---- Data extract

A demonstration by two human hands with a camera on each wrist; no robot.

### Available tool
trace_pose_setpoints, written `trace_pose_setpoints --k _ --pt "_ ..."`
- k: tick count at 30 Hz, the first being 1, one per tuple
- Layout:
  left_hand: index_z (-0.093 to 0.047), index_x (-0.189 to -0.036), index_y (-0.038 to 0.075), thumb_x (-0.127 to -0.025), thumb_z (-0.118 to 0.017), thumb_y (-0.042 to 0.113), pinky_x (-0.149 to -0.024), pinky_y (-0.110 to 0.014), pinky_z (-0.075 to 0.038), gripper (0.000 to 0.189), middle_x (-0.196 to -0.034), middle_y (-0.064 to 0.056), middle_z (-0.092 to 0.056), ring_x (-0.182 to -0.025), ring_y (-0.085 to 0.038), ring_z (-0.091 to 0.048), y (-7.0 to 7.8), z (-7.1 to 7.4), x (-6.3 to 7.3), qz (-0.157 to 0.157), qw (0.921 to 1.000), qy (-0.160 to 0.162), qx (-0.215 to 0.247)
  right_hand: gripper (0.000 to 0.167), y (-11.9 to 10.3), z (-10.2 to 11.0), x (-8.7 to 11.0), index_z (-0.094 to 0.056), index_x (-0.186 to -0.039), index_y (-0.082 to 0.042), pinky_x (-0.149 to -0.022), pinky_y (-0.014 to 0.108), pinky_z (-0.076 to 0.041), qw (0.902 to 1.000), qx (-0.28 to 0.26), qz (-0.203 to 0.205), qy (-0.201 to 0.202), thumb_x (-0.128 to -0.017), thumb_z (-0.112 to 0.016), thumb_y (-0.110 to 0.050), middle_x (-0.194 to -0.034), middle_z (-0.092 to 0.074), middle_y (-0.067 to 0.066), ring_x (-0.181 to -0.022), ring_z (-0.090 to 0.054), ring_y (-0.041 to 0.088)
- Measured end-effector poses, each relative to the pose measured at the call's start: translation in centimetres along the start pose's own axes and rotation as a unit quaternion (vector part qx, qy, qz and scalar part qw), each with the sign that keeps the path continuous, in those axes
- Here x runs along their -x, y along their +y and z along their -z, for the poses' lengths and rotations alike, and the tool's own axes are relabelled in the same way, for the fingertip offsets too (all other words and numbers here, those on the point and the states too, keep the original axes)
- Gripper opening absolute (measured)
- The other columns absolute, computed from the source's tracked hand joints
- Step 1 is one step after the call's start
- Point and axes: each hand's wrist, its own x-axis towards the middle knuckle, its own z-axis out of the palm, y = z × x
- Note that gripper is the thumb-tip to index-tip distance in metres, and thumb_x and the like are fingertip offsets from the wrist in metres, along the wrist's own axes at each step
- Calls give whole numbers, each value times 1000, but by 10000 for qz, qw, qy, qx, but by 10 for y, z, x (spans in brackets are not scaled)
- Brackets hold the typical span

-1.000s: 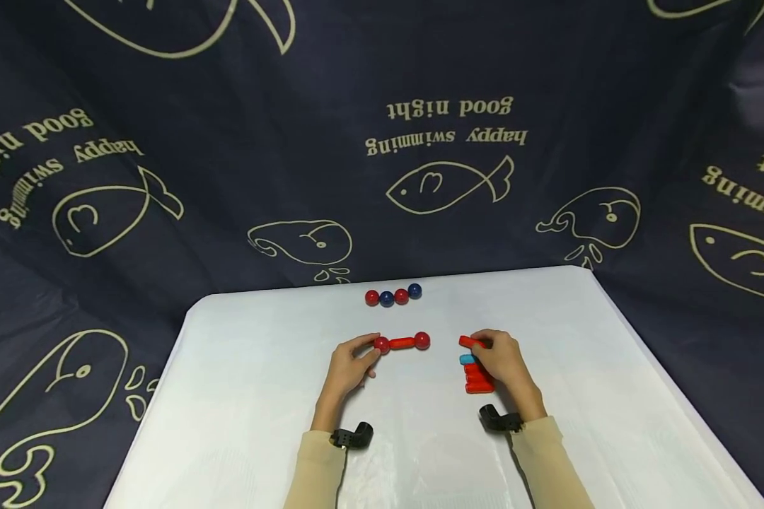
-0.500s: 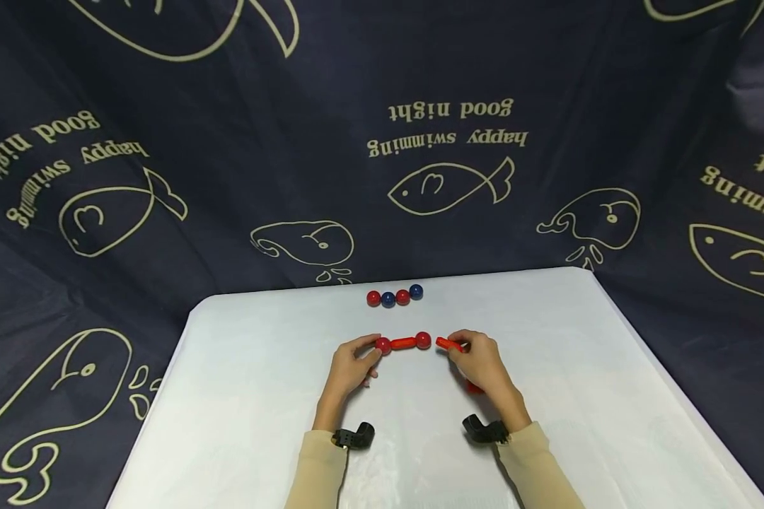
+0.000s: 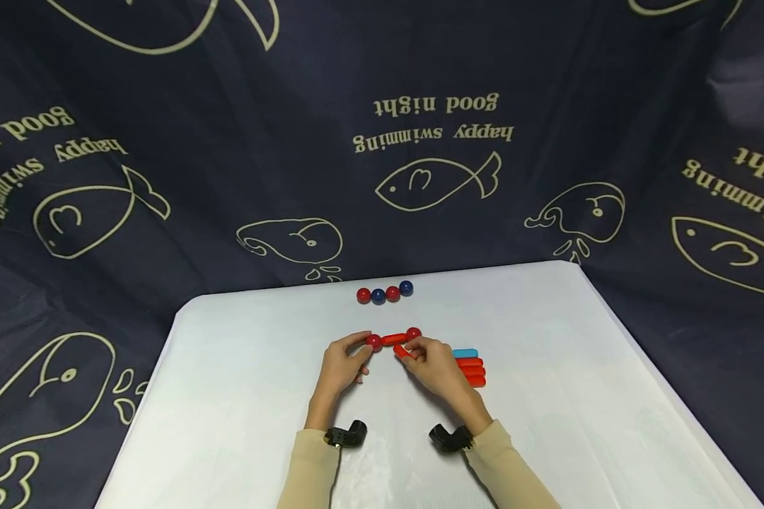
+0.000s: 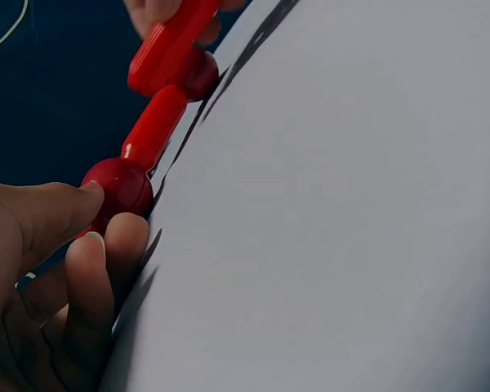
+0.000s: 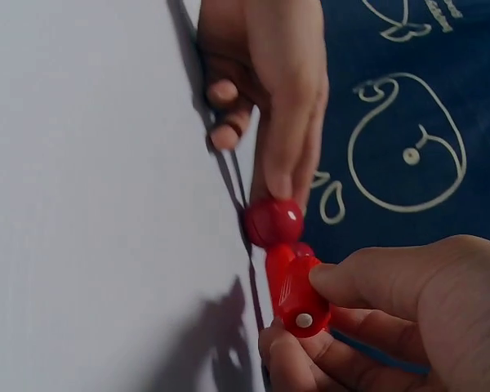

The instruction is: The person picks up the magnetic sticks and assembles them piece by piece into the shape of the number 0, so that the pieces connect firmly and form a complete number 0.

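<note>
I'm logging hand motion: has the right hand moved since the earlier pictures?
Yes: judged against the row of four balls, the right hand has moved left in the head view.

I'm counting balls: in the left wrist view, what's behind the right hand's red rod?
Part of a red ball shows; the held rod covers the rest.

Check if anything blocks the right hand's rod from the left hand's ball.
Nothing visible: head view shows a small gap between held rod and ball. Joined rod lies just beyond; left hand grips the ball.
</note>
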Motion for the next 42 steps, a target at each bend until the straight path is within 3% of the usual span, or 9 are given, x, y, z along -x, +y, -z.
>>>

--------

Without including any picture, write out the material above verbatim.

A demonstration by two human hands with a camera on each wrist; no robot.

### Available tool
trace_pose_setpoints, written `trace_pose_setpoints --k _ --pt "_ ..."`
- k: tick count at 30 Hz, the first being 1, one per tuple
- Layout:
  left_hand: index_z (-0.093 to 0.047), index_x (-0.189 to -0.036), index_y (-0.038 to 0.075), thumb_x (-0.127 to -0.025), thumb_z (-0.118 to 0.017), thumb_y (-0.042 to 0.113), pinky_x (-0.149 to -0.024), pinky_y (-0.110 to 0.014), pinky_z (-0.075 to 0.038), gripper (0.000 to 0.189), middle_x (-0.196 to -0.034), middle_y (-0.064 to 0.056), middle_z (-0.092 to 0.056), ring_x (-0.182 to -0.025), ring_y (-0.085 to 0.038), ring_z (-0.091 to 0.048), y (-7.0 to 7.8), z (-7.1 to 7.4), x (-6.3 to 7.3), qz (-0.157 to 0.157), qw (0.921 to 1.000), qy (-0.160 to 0.162), qx (-0.215 to 0.247)
  right_hand: gripper (0.000 to 0.167), y (-11.9 to 10.3), z (-10.2 to 11.0), x (-8.7 to 11.0), index_z (-0.094 to 0.056), index_x (-0.186 to -0.039), index_y (-0.082 to 0.042), pinky_x (-0.149 to -0.022), pinky_y (-0.014 to 0.108), pinky_z (-0.076 to 0.041), qw (0.902 to 1.000), qx (-0.28 to 0.26), qz (-0.203 to 0.205), qy (-0.201 to 0.202), thumb_x (-0.128 to -0.017), thumb_z (-0.112 to 0.016), thumb_y (-0.110 to 0.050), middle_x (-0.194 to -0.034), middle_z (-0.092 to 0.074), middle_y (-0.067 to 0.066), ring_x (-0.181 to -0.022), ring_z (-0.090 to 0.054), ring_y (-0.041 to 0.088)
- Measured end-effector poses, each relative to the pose measured at the call's start: translation in centimetres along the start pose's own axes and rotation as a unit quaternion (vector part qx, qy, qz and scalar part qw), each with the sign that keeps the path continuous, in those axes
- Here x runs along their -x, y along their +y and z along their -z, for the poses' lengths and rotations alike, and the tool's own axes are relabelled in the same way, for the fingertip offsets too (all other words and numbers here, those on the point and the states too, keep the original axes)
- Gripper opening absolute (measured)
- The other columns absolute, computed from the source's tracked hand joints
- Step 1 is one step after the call's start
- Point and axes: each hand's wrist, its own x-axis towards the middle knuckle, its own z-axis out of the palm, y = z × x
- Note that gripper is the thumb-tip to index-tip distance in metres, and thumb_x and the like are fingertip offsets from the wrist in metres, along the wrist's own axes at each step
- Calls give whole numbers, each value times 1000, but by 10000 for qz, qw, qy, qx, but by 10 for y, z, x (spans in brackets are not scaled)
- Brackets hold the typical span

-1.000s: 
-0.500s: 
+0.000s: 
+0.000s: 
+0.000s: 

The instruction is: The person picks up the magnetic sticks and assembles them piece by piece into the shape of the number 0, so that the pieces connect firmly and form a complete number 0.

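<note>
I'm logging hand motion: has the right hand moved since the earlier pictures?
Yes: judged against the row of four balls, the right hand has moved left in the head view.

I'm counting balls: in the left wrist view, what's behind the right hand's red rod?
Part of a red ball shows; the held rod covers the rest.

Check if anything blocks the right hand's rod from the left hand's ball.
Nothing visible: head view shows a small gap between held rod and ball. Joined rod lies just beyond; left hand grips the ball.
</note>
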Motion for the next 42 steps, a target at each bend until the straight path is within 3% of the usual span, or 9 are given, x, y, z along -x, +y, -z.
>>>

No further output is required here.